A cross-platform Tauri 2.0 + Svelte 5 desktop GUI ships alongside the REPL (see desktop/ and docs/desktop.md for details).

SQLRite Desktop

Launch it with cd desktop && npm install && npm run tauri dev. The header's New… / Open… / Save As… buttons cover the file lifecycle; the query editor has a live line-number gutter, ⌘/ (Ctrl+/) SQL comment toggle, and selection-aware Run (highlight a statement to run just that one).

Developer guide

In-depth documentation lives under docs/. Start at docs/_index.md — it navigates to:

Requirements

Before you begin, ensure you have met the following requirements:

Usage

Build and launch the REPL:

cargo run

You'll drop into a REPL connected to a transient in-memory database. On-disk persistence (.open, .save) is coming in Phase 2.

SQLRite - 0.1.0
Enter .exit to quit.
Enter .help for usage hints.
Connected to a transient in-memory database.
Use '.open FILENAME' to reopen on a persistent database.
sqlrite> CREATE TABLE users (id INTEGER PRIMARY KEY, name TEXT NOT NULL, age INTEGER);
sqlrite> INSERT INTO users (name, age) VALUES ('alice', 30);
sqlrite> INSERT INTO users (name, age) VALUES ('bob', 25);
sqlrite> SELECT name FROM users WHERE age > 25 ORDER BY age DESC LIMIT 5;
+-------+
| name  |
+-------+
| alice |
+-------+
SELECT Statement executed. 1 row returned.
sqlrite> UPDATE users SET age = age + 1 WHERE name = 'bob';
sqlrite> DELETE FROM users WHERE age < 30;

Supported SQL

Statement Features
CREATE TABLE PRIMARY KEY, UNIQUE, NOT NULL; duplicate-column detection; types INTEGER/INT/BIGINT/SMALLINT, TEXT/VARCHAR, REAL/FLOAT/DOUBLE/DECIMAL, BOOLEAN
CREATE [UNIQUE] INDEX single-column, named indexes; IF NOT EXISTS supported; persists as a dedicated cell-based B-Tree
INSERT INTO auto-ROWID for INTEGER PRIMARY KEY; UNIQUE enforcement via indexes; clean type errors (no panics)
SELECT * or column list, WHERE, ORDER BY col [ASC|DESC], LIMIT n. WHERE col = literal probes an index when one exists
UPDATE multi-column SET, WHERE; UNIQUE + type enforcement; arithmetic in assignments (SET age = age + 1)
DELETE WHERE predicate or full-table delete

Expressions in WHERE and SET:

  • Comparisons — =, <>, <, <=, >, >=
  • Logical — AND, OR, NOT
  • Arithmetic — +, -, *, /, % (integer ops stay integer; any REAL promotes to f64; divide/modulo by zero is a clean error)
  • String concat — ||
  • Literals — numbers, single-quoted strings, booleans, NULL; parentheses

Not yet implemented: joins, subqueries, GROUP BY / aggregates, DISTINCT, LIKE / IN / IS NULL, expressions in the projection list, OFFSET. See the Roadmap.

Meta commands

Command Status
.help working
.exit working
.open FILENAME working — opens an existing .sqlrite file or creates a fresh one; auto-save is enabled from this point on
.save FILENAME working — explicit flush (rarely needed once .open is in play)
.tables working
.read FILENAME later
.ast QUERY later

Roadmap

The project is staged in phases, each independently shippable.
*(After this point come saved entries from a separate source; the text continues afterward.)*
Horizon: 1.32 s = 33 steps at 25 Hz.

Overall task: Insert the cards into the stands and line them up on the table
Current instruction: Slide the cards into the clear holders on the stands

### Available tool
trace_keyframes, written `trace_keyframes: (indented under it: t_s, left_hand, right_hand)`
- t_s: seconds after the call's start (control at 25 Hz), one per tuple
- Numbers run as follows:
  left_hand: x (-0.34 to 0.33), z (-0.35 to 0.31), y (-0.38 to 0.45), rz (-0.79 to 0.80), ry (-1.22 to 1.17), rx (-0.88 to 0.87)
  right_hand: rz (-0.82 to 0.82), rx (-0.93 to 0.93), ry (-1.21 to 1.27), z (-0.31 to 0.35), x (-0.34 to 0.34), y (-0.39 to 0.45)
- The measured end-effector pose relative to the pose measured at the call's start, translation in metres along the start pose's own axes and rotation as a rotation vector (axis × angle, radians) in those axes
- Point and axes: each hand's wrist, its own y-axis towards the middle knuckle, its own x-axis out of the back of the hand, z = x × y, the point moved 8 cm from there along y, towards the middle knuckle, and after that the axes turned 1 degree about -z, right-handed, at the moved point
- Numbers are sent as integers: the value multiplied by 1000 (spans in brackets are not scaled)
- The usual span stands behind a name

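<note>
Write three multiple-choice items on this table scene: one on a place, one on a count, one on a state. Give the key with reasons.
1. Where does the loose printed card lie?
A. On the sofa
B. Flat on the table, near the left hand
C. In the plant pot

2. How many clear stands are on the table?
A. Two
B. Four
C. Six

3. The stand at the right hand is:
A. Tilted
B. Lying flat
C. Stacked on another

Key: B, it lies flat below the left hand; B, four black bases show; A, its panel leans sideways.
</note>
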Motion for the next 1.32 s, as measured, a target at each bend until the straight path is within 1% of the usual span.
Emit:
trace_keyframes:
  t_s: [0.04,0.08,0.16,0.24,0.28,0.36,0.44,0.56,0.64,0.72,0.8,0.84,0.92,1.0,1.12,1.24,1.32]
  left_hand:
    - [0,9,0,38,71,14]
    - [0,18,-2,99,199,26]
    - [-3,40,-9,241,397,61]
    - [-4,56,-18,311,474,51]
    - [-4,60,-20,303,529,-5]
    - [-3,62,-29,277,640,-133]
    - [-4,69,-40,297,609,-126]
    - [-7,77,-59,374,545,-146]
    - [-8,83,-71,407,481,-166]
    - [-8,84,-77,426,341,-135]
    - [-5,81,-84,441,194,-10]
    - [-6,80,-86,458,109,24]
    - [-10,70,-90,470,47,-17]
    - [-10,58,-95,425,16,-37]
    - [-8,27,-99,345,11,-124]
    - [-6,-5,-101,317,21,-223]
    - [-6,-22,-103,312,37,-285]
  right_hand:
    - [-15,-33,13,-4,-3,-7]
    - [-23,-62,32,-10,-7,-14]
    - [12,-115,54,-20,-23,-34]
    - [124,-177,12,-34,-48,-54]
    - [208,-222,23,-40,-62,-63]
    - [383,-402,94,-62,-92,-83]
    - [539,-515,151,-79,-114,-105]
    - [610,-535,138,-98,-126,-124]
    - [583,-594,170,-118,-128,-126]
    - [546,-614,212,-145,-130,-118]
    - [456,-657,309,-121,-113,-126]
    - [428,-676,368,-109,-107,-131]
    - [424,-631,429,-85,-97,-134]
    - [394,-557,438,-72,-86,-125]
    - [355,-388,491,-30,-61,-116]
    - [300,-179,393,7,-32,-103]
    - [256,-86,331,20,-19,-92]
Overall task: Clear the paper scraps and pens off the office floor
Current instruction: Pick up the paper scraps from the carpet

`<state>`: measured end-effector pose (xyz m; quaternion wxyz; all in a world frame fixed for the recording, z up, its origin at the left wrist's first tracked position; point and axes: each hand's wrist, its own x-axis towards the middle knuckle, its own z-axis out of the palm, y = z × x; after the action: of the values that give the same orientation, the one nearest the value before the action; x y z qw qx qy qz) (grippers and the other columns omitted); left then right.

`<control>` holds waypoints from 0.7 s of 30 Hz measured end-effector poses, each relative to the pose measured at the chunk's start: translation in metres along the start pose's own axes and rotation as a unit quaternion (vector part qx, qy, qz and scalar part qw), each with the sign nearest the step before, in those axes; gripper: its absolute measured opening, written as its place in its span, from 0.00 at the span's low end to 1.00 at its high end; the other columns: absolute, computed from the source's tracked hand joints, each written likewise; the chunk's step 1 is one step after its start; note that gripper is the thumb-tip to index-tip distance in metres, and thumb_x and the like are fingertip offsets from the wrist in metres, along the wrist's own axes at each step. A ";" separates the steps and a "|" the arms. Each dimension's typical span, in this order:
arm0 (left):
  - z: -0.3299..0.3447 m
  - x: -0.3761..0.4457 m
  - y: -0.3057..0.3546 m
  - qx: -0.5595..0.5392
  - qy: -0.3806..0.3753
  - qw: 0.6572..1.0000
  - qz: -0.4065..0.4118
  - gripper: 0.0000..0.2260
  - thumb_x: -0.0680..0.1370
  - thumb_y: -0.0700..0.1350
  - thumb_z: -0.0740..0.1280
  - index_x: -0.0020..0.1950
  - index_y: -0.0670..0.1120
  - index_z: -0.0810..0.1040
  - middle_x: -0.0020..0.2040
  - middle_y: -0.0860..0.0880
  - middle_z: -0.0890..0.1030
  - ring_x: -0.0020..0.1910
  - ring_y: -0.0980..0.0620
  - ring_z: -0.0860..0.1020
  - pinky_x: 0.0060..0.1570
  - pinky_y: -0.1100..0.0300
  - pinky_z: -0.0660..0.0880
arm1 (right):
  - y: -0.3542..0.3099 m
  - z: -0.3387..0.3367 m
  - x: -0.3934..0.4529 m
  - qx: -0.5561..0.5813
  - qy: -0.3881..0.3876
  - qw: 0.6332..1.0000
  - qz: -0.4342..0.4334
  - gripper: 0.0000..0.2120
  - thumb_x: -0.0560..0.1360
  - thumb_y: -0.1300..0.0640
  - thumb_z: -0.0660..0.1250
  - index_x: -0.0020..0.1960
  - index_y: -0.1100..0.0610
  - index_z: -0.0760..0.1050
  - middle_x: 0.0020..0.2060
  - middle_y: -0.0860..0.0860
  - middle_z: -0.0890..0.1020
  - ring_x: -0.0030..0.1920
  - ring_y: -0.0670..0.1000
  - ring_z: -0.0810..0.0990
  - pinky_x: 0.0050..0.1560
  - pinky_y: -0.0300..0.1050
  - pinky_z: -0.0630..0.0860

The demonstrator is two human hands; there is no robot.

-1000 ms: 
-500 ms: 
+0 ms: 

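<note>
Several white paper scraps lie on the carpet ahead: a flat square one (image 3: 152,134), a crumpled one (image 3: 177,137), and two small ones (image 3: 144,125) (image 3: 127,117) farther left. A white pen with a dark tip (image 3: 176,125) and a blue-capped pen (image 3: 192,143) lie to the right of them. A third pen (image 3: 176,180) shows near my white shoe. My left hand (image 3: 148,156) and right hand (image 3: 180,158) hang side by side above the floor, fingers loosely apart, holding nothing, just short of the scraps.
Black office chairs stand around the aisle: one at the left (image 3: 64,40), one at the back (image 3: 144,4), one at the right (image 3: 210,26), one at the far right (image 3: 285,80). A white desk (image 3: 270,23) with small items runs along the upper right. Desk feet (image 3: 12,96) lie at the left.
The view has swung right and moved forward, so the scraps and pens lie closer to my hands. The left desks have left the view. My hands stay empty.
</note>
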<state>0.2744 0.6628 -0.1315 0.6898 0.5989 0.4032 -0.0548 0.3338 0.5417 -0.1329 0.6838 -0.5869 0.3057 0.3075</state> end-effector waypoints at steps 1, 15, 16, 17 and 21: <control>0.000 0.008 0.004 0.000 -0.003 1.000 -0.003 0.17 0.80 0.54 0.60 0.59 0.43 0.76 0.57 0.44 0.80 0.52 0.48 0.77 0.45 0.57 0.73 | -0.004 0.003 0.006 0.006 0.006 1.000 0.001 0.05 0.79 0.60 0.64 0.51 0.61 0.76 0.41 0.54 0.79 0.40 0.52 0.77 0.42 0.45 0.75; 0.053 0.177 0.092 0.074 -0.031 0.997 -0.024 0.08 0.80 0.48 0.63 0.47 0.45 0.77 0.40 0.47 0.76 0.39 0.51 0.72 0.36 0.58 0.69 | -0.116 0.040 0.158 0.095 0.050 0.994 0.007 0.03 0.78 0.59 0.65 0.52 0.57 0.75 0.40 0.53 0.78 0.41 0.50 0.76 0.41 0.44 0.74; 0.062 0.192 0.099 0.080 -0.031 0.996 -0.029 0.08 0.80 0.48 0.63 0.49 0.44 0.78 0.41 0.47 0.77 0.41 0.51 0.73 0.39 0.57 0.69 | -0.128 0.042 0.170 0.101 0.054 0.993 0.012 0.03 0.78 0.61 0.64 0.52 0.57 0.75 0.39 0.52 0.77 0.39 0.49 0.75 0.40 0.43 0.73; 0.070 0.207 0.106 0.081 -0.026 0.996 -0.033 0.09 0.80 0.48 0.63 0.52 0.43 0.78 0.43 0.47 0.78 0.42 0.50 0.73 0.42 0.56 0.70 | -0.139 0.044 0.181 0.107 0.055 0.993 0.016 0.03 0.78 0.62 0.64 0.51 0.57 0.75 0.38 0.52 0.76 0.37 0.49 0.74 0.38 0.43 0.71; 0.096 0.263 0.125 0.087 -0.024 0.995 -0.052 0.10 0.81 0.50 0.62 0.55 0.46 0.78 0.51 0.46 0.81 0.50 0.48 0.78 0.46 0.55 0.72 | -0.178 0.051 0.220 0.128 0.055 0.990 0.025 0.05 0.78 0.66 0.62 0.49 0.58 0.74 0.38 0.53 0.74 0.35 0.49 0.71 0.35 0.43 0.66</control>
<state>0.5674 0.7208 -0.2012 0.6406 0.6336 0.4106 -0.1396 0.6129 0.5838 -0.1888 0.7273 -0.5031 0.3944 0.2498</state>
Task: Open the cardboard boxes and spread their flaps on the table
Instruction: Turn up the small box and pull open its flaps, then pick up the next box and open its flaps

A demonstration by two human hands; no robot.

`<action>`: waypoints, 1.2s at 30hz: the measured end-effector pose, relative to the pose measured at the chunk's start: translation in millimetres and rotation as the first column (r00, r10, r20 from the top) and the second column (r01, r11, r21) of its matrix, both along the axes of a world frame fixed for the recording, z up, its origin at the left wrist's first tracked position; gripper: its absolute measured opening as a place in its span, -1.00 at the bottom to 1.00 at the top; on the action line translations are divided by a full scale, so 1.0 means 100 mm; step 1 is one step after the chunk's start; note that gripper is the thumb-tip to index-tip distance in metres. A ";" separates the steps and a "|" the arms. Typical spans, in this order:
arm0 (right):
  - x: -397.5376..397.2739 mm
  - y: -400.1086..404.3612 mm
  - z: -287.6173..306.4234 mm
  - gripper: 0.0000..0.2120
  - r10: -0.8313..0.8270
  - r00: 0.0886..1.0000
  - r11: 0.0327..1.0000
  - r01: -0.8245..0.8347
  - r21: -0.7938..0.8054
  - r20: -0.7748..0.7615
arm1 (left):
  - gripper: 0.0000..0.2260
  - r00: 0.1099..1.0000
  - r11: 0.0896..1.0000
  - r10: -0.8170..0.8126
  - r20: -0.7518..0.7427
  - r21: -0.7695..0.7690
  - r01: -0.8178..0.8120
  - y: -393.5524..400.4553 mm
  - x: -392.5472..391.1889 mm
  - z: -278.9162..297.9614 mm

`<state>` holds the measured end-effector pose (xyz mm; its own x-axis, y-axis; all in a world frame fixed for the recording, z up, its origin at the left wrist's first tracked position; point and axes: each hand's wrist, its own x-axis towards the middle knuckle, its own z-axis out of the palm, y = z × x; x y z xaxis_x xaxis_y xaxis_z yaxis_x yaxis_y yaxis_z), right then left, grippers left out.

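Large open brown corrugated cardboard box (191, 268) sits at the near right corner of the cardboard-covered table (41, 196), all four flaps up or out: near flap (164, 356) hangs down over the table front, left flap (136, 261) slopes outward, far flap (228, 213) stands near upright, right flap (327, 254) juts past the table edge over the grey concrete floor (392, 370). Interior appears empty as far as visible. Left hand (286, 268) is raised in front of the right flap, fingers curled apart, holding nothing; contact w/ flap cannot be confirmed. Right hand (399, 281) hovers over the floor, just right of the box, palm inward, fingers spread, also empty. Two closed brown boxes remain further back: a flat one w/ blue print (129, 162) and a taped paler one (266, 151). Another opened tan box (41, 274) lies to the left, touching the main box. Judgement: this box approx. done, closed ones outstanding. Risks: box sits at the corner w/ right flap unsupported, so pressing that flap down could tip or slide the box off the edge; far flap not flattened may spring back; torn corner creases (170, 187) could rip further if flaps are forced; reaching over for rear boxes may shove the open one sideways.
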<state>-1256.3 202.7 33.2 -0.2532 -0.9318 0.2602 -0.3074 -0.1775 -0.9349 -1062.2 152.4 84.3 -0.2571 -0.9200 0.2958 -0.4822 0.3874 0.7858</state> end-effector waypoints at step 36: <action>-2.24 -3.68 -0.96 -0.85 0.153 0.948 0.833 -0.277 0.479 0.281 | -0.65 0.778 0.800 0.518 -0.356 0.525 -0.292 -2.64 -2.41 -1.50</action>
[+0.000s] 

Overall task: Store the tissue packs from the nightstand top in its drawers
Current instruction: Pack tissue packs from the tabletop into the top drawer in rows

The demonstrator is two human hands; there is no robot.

A finished phase is committed to main before the next one starts.

Phase 0 — Modernization (done)

  • Rust edition 2024, resolver 3, stable toolchain pinned via rust-toolchain.toml
  • Upgrade every dependency to current majors: rustyline 18, clap 4, sqlparser 0.61, thiserror 2, env_logger 0.11, prettytable-rs 0.10, serde / log latest

Phase 1 — SQL execution surface (done)

  • CLI + rustyline REPL with history, syntax highlighting, bracket matching, line validation
  • Parsing via sqlparser (SQLite dialect); typed SQLRiteError via thiserror
  • CREATE TABLE with PRIMARY KEY, UNIQUE, NOT NULL; duplicate-column detection; in-memory BTreeMap indexes on PK/UNIQUE columns
  • INSERT with auto-ROWID for INTEGER PRIMARY KEY, UNIQUE enforcement, NULL padding for missing columns
  • SELECT — projection, WHERE, ORDER BY, LIMIT (single-table, no joins yet)
  • UPDATE ... SET ... WHERE ... with type + UNIQUE enforcement at write time
  • DELETE ... WHERE ...
  • Expression evaluator: =/<>/</<=/>/>=, AND/OR/NOT, arithmetic +/-/*///%, string concat ||, NULL-as-false in WHERE
  • Replaced every .unwrap() panic on malformed input with typed errors

Phase 2 — On-disk persistence (done)

  • Single-file database format — one .sqlrite file per database
  • Fixed 4 KiB pages; page 0 carries a header (magic SQLRiteFormat\0\0\0, format version, page size, page count, schema-root page)
  • Typed payload pages (schema-root / table-data / overflow) chained via next-page pointers; payloads up to 4089 bytes before spilling into overflow
  • Schema catalog + per-table state serialized via bincode 2.0
  • .open FILENAME — create-or-load a database file
  • .save FILENAME — explicit flush of the in-memory DB to disk (auto-save arrives with Phase 3's pager)
  • .tables — list tables in the current database
  • Header written last during save, so a mid-save crash leaves the file recognizably unopenable

Phase 3 — On-disk B-Tree + auto-save pager (done)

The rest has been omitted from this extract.